### What is required
For the word "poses", tally the lines of the data that contain it and give the tally alone.
════════════════
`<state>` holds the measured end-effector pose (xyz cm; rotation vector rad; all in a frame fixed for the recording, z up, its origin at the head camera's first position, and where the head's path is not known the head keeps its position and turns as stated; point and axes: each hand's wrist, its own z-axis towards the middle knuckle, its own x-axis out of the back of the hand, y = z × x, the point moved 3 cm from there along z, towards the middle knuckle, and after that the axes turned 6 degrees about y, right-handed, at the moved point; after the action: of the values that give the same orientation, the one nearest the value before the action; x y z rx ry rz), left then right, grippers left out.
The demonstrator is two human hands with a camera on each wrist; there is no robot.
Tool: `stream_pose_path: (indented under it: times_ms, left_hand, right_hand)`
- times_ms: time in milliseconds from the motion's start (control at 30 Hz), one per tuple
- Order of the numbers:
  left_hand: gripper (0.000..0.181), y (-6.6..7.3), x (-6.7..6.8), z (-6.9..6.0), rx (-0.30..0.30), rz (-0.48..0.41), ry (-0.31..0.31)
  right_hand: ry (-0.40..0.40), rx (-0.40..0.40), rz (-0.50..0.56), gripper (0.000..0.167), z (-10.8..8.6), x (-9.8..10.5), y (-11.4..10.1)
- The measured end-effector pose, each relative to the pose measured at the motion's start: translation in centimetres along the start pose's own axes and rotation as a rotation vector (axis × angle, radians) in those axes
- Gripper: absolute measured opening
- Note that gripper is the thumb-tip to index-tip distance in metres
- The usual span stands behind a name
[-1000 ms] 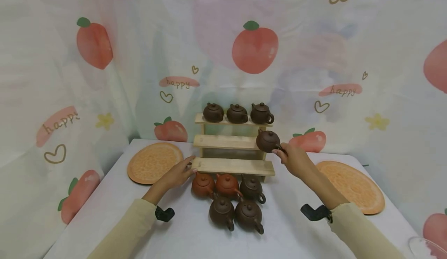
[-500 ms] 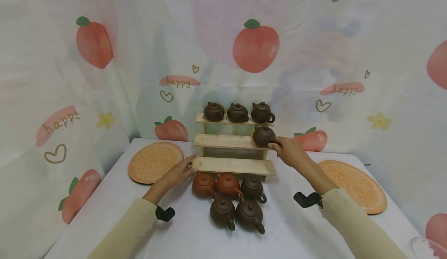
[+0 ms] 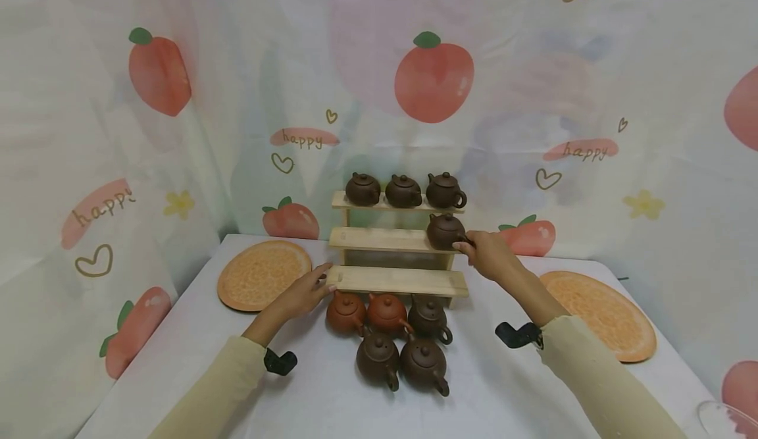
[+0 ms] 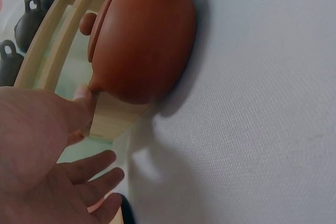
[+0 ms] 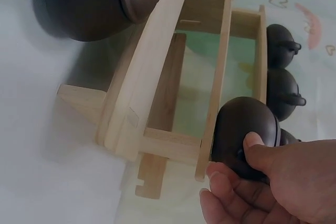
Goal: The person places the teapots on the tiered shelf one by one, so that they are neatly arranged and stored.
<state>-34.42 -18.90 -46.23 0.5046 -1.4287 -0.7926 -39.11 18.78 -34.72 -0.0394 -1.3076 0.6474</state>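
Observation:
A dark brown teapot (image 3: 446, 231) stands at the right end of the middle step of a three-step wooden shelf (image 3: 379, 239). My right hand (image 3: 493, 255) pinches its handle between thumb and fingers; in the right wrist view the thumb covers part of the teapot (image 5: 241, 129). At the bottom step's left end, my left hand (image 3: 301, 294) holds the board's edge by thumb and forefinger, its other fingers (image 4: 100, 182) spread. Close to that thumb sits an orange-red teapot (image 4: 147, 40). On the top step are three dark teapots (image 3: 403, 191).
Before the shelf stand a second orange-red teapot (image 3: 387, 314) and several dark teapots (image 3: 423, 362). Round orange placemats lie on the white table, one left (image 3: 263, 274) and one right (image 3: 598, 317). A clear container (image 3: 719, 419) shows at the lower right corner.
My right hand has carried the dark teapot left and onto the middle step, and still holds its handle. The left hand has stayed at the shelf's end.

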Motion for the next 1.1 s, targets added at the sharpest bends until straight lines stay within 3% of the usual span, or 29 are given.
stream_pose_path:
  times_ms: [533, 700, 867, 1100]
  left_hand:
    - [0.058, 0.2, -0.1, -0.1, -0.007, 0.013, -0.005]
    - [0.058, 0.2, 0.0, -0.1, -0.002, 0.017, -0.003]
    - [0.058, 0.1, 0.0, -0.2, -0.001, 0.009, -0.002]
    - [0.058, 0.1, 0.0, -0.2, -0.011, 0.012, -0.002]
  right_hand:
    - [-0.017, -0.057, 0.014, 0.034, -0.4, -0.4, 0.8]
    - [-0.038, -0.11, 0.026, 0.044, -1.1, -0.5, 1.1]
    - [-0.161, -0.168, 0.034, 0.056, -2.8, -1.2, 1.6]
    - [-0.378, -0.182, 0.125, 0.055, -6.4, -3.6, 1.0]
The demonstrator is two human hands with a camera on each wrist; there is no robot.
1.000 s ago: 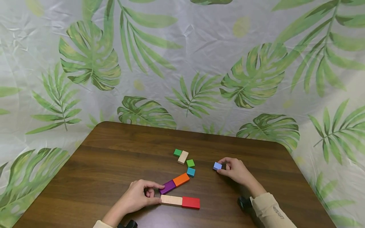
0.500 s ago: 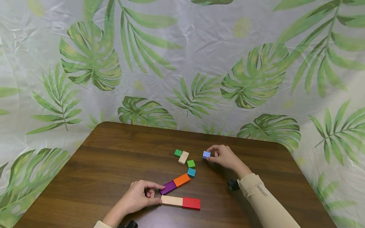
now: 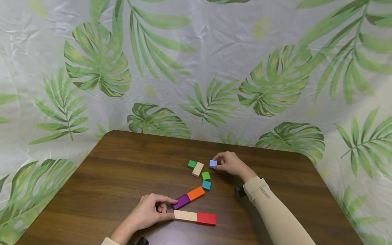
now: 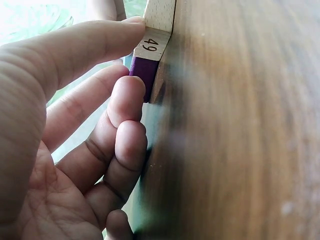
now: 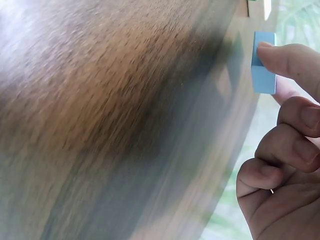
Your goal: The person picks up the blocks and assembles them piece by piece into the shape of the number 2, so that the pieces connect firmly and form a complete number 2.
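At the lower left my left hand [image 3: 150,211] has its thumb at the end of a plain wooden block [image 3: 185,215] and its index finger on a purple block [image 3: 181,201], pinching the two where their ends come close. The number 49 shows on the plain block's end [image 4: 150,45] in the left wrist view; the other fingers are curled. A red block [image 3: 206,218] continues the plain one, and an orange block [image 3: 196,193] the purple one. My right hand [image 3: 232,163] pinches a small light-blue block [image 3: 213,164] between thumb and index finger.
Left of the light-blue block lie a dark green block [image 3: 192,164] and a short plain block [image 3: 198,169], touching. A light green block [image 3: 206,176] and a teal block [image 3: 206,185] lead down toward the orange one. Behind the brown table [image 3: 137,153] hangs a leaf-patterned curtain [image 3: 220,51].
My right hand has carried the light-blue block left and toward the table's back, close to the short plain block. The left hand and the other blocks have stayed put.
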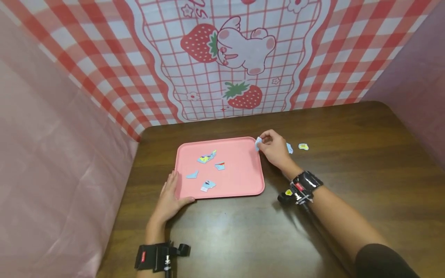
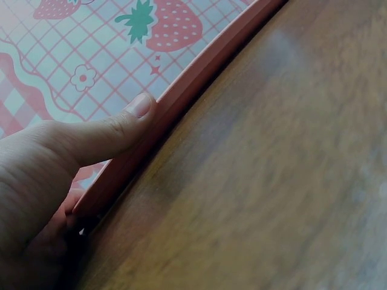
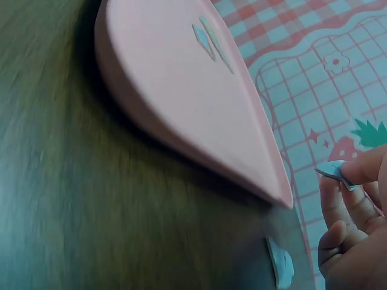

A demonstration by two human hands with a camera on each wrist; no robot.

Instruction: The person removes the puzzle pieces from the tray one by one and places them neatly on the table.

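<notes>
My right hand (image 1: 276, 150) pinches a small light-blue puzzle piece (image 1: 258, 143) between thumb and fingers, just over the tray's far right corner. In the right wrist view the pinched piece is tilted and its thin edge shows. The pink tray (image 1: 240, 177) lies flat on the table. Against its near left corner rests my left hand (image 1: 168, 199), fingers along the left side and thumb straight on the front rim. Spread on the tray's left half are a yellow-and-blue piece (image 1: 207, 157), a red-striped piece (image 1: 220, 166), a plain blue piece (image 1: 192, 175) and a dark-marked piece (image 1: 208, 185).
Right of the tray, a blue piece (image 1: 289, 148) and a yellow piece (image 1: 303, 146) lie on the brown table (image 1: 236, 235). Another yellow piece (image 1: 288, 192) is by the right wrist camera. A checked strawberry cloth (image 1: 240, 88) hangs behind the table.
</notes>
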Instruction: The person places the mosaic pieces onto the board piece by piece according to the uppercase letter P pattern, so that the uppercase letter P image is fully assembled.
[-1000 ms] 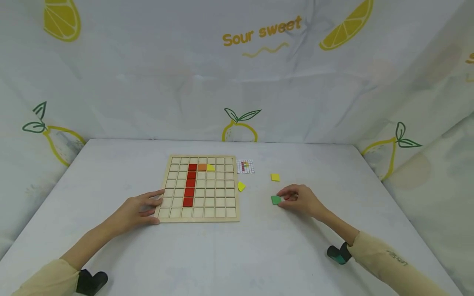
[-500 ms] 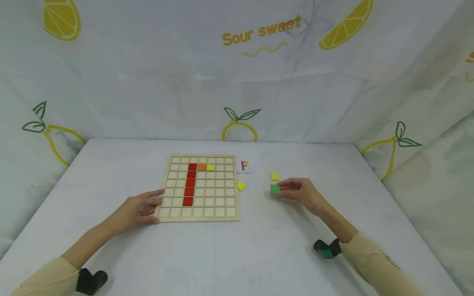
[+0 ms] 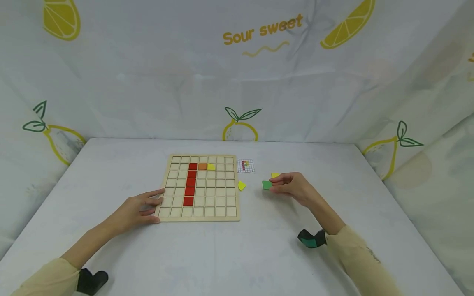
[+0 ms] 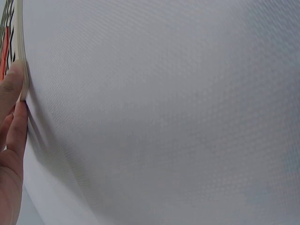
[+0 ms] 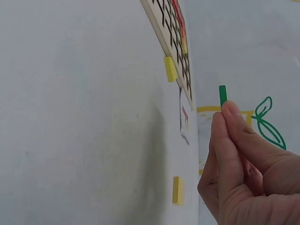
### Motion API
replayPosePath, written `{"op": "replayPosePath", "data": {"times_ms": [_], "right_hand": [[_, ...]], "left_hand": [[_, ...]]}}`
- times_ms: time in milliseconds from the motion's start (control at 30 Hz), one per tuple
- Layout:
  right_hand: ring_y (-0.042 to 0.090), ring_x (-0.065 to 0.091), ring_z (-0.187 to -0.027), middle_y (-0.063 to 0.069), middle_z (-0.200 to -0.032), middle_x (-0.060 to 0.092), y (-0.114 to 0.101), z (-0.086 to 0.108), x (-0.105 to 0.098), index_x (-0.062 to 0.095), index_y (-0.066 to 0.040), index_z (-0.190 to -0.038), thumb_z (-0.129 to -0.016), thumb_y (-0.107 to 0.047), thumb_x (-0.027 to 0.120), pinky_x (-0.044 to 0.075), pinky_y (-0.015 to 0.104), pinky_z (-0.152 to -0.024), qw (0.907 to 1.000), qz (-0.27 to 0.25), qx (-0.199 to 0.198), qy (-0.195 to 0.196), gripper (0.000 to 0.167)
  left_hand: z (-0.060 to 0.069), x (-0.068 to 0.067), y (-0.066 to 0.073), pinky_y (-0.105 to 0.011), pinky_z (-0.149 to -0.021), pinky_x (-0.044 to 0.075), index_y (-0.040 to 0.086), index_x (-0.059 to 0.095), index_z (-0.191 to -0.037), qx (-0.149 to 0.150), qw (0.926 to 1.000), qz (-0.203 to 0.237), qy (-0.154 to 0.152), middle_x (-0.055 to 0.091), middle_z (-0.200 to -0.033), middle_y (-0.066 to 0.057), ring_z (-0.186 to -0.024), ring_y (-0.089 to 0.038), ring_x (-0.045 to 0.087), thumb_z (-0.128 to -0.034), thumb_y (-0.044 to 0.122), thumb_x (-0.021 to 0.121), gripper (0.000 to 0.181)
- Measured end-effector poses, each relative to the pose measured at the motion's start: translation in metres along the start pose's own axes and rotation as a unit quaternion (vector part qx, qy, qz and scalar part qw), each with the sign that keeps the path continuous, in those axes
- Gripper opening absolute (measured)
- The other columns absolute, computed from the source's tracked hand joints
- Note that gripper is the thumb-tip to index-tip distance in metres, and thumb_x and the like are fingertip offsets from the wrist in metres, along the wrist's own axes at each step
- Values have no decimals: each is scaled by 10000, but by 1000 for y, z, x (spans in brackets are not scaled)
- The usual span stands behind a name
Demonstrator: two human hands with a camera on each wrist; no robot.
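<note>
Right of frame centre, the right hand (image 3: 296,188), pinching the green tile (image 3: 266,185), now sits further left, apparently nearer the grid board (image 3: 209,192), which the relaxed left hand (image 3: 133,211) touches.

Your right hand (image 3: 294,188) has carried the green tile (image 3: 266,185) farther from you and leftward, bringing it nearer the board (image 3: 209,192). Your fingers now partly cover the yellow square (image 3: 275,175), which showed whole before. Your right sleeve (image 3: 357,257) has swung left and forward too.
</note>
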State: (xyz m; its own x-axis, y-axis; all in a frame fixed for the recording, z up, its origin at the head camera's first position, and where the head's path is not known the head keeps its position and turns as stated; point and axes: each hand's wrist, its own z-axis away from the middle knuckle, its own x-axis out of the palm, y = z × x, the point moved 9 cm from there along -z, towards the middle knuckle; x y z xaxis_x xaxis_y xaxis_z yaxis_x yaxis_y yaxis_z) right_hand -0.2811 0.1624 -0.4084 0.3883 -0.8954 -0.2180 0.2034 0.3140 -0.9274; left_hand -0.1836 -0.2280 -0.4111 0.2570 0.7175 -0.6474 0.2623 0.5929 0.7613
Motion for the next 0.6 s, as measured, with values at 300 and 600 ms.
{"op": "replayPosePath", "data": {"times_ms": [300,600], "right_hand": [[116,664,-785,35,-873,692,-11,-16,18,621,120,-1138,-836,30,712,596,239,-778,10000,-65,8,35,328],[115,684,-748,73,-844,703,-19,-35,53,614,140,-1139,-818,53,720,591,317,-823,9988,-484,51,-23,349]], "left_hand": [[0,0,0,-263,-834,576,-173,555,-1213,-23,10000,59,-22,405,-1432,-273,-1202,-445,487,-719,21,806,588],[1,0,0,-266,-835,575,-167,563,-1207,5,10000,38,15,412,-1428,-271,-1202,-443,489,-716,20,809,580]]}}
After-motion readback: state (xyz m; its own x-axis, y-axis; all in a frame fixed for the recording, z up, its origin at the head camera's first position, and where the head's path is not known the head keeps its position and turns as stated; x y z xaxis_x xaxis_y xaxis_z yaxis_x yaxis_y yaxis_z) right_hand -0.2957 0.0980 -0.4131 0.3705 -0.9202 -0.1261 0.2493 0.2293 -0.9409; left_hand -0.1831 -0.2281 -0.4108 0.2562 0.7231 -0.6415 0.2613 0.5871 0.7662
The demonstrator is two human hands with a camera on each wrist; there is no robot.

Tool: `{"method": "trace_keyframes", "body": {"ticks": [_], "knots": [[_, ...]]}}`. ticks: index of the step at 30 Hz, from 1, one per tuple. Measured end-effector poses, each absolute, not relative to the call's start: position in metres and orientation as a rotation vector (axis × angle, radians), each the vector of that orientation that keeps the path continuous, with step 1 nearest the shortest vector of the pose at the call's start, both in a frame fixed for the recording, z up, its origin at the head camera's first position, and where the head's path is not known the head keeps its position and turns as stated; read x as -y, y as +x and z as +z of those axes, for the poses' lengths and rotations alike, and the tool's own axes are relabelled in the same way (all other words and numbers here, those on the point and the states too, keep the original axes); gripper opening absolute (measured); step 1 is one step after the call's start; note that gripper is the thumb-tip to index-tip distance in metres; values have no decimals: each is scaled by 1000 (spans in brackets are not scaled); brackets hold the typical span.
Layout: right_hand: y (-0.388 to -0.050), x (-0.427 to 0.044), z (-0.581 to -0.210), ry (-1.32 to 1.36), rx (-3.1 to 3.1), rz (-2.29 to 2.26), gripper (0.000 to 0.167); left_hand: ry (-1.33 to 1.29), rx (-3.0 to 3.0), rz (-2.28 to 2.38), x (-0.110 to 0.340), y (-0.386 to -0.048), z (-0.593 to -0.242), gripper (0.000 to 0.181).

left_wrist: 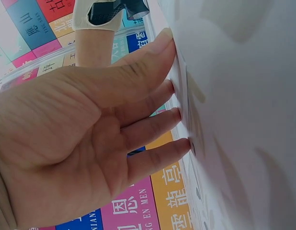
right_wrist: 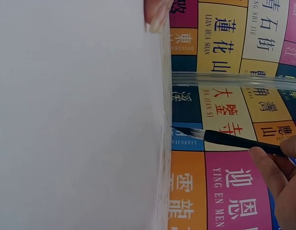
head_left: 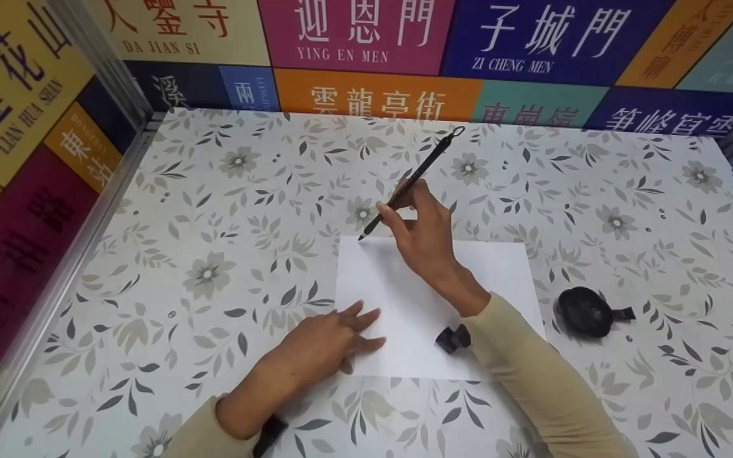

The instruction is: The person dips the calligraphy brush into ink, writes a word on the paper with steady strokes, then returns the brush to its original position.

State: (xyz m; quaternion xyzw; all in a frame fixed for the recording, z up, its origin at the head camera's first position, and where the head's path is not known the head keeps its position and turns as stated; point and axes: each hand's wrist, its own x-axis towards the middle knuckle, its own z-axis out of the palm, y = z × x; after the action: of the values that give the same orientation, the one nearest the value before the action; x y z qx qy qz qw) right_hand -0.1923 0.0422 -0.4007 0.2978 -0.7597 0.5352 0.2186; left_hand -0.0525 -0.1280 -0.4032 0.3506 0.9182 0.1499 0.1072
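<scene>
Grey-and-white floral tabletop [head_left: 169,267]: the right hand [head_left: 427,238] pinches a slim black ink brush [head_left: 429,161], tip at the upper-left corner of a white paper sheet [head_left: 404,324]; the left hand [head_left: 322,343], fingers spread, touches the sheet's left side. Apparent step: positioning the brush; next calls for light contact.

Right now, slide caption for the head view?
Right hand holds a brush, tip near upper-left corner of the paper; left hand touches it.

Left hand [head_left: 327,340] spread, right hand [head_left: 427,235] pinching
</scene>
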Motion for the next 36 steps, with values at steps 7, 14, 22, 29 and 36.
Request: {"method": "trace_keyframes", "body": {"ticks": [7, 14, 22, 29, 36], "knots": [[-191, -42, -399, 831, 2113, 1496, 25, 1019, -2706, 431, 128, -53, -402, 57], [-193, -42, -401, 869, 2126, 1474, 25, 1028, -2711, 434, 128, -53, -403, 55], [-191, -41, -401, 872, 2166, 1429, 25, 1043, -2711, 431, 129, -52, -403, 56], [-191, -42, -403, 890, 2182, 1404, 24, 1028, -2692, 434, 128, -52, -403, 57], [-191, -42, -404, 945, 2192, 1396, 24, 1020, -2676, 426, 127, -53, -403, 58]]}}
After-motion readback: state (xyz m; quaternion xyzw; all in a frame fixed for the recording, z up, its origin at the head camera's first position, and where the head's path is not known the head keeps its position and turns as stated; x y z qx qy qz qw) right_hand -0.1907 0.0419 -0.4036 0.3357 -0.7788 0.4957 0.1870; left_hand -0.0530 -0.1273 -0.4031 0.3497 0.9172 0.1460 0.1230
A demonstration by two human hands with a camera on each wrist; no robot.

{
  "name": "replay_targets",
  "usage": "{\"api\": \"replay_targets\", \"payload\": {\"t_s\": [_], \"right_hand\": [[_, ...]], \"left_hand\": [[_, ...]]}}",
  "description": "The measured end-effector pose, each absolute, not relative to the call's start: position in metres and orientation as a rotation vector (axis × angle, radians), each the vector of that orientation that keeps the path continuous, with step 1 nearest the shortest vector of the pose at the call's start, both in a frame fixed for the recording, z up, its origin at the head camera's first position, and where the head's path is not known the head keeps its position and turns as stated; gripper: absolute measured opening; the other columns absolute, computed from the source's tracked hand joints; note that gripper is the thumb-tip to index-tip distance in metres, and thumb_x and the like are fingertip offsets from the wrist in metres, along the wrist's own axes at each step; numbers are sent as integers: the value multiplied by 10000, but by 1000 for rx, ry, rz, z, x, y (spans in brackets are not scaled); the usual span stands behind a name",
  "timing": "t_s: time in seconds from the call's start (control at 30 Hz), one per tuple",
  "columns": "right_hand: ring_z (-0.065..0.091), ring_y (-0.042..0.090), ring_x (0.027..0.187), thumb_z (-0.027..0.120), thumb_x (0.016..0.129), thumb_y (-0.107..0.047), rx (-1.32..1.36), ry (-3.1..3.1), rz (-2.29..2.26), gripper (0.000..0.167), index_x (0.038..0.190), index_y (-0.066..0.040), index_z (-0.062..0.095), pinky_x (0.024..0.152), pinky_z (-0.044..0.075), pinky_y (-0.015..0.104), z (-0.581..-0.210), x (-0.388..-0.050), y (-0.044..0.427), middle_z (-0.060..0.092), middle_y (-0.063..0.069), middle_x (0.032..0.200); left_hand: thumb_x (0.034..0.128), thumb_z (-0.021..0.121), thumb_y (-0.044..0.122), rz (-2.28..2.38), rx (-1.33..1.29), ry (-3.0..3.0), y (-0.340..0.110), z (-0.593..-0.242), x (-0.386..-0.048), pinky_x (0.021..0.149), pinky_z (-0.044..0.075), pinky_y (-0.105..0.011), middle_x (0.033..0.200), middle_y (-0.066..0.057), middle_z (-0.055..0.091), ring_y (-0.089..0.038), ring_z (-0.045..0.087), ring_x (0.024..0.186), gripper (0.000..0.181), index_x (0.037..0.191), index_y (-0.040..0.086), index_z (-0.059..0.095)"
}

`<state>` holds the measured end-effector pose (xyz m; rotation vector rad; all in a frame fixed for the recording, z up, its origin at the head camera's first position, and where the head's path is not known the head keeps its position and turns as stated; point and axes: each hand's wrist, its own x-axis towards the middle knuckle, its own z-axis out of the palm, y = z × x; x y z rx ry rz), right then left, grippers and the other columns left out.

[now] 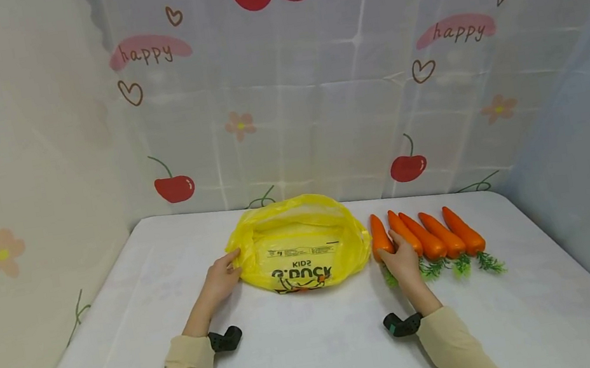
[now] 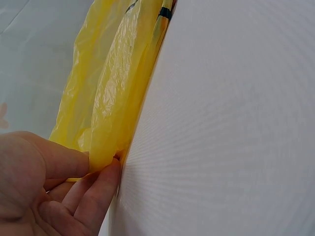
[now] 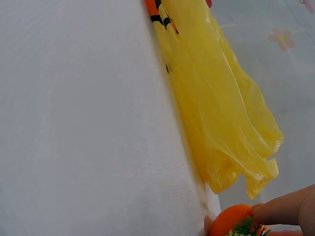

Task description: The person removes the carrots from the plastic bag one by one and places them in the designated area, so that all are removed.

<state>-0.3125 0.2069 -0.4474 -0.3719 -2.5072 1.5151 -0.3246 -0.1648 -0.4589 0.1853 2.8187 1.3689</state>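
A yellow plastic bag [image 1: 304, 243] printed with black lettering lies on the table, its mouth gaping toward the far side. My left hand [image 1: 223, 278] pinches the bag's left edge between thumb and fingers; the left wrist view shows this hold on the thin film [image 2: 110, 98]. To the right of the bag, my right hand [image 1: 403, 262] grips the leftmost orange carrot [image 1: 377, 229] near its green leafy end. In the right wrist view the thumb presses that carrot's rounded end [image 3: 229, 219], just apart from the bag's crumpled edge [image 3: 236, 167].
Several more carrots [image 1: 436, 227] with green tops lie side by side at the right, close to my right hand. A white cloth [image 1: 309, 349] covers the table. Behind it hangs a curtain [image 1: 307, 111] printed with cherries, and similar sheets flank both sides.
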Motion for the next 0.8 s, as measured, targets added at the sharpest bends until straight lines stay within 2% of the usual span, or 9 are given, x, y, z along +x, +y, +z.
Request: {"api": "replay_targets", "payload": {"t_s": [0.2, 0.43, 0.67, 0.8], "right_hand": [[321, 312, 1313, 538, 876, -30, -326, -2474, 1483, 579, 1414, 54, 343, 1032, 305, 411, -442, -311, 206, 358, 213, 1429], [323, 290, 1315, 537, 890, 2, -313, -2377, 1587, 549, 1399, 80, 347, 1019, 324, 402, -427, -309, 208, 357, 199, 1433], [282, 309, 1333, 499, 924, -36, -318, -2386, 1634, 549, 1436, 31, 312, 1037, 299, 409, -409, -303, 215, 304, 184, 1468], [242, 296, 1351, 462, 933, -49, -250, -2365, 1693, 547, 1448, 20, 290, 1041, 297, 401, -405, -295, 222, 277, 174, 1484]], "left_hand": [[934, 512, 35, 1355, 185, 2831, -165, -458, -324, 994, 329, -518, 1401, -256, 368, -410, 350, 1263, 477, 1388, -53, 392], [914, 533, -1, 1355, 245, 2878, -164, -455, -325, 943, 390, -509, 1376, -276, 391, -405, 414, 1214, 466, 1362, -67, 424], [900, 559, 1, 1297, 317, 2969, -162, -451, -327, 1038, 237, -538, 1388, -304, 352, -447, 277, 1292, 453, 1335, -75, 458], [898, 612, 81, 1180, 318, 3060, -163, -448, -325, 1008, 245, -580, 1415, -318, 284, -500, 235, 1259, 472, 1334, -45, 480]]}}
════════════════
### Task output
2